What to produce:
Pick each line containing the word "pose" out of the data below.
== Segment start ==
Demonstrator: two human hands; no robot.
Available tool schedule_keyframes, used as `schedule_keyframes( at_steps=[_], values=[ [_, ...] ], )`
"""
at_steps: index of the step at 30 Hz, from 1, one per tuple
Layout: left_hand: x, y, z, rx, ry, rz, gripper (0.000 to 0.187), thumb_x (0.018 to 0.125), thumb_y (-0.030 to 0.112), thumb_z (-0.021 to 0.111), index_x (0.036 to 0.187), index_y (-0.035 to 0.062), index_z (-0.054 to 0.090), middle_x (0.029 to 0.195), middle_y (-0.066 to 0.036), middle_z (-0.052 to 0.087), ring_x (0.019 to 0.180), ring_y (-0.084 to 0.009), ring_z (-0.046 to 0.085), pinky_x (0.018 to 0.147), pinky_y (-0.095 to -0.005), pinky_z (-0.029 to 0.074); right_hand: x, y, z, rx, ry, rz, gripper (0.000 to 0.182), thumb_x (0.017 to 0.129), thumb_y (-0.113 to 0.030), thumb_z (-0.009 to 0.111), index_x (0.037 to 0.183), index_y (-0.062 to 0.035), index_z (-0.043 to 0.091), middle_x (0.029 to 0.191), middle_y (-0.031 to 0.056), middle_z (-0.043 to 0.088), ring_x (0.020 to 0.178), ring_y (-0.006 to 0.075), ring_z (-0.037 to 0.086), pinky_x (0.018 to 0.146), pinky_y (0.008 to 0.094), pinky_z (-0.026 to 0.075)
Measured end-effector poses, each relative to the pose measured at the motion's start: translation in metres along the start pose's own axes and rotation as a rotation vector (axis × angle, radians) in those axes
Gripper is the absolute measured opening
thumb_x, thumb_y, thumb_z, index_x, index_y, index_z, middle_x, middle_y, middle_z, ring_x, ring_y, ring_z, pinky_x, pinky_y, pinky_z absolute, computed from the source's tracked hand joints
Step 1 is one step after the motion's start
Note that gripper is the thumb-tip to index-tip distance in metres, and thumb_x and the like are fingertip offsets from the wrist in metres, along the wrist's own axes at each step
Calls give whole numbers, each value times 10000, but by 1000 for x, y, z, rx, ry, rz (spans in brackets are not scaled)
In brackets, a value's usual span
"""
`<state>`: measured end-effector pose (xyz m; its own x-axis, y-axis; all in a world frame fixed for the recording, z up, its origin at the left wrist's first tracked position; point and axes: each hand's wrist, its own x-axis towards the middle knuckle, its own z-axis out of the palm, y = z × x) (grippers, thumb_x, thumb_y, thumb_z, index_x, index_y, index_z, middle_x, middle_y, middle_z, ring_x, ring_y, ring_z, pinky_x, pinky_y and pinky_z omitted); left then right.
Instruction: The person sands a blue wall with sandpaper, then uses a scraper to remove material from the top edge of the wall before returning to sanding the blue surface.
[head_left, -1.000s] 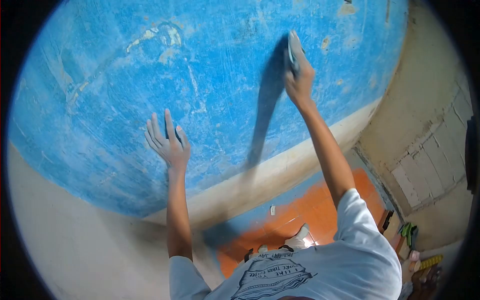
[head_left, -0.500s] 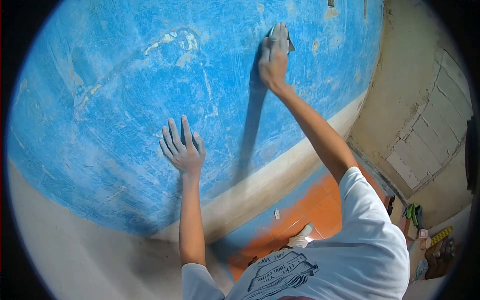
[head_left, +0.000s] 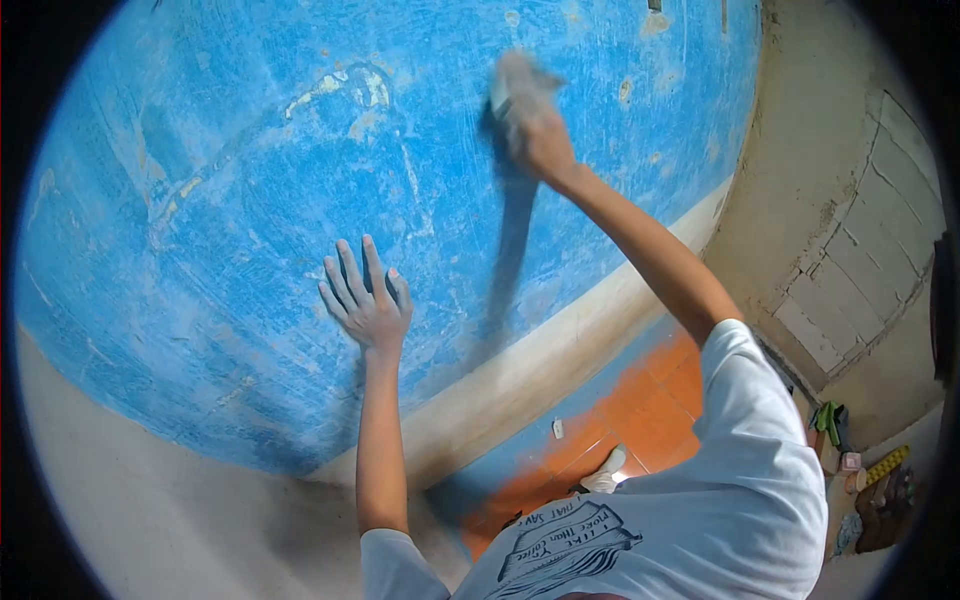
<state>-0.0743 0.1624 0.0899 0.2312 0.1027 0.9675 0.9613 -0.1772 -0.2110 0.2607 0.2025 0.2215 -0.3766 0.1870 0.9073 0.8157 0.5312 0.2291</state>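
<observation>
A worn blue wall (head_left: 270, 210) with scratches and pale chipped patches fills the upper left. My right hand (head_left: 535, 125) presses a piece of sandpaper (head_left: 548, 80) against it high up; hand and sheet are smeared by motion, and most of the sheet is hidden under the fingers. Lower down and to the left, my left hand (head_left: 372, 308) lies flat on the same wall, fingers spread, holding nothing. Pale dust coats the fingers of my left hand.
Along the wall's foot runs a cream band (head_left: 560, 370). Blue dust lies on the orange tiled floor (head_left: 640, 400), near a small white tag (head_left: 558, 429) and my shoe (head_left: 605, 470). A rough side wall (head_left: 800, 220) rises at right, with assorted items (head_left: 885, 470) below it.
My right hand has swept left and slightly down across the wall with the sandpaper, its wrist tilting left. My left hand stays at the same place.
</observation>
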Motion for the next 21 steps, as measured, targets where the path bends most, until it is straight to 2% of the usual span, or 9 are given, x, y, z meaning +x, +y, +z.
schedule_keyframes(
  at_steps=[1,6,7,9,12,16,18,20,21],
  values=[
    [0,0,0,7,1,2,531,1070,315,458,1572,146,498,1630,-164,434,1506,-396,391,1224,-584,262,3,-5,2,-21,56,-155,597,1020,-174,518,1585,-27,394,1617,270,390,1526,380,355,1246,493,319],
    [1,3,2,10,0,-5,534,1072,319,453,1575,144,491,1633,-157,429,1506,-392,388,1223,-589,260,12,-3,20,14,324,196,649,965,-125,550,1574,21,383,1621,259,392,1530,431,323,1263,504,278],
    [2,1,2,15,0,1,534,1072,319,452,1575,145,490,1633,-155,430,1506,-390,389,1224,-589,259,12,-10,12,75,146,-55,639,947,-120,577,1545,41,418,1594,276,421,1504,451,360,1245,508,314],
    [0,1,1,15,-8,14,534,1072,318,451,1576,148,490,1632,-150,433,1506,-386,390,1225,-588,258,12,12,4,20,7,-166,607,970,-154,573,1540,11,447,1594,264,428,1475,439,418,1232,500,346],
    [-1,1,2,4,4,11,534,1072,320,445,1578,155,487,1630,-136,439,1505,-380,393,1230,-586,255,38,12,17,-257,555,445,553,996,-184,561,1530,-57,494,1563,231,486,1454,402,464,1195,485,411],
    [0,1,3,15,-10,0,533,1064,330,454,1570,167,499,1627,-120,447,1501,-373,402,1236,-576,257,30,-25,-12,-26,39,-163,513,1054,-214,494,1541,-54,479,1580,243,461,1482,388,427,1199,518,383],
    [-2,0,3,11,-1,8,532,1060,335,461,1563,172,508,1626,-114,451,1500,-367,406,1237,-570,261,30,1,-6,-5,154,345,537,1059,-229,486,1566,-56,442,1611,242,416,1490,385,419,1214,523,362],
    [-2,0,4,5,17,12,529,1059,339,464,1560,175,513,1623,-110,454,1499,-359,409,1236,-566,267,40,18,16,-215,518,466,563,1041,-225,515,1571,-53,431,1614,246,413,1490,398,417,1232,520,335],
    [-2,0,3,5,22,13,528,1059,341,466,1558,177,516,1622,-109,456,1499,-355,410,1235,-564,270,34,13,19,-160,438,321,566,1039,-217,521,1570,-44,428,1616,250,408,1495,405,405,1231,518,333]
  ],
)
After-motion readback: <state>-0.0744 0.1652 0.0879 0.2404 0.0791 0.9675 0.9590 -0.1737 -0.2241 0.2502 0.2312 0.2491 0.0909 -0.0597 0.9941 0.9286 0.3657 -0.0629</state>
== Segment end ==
Written solution:
Measured end-effector poses, each relative to the pose measured at the motion's start: translation in metres along the start pose's own axes and rotation as a rotation vector (axis × angle, radians) in those axes
`<state>`: measured end-effector pose (xyz m; its own x-axis, y-axis; all in a world frame fixed for the recording, z up, its origin at the left wrist's first tracked position; point and axes: each hand's wrist, its own x-axis towards the middle knuckle, its own z-axis out of the palm, y = z × x) (grippers, thumb_x, thumb_y, thumb_z, index_x, index_y, index_z, middle_x, middle_y, middle_z, ring_x, ring_y, ring_z, pinky_x, pinky_y and pinky_z omitted); left then right.

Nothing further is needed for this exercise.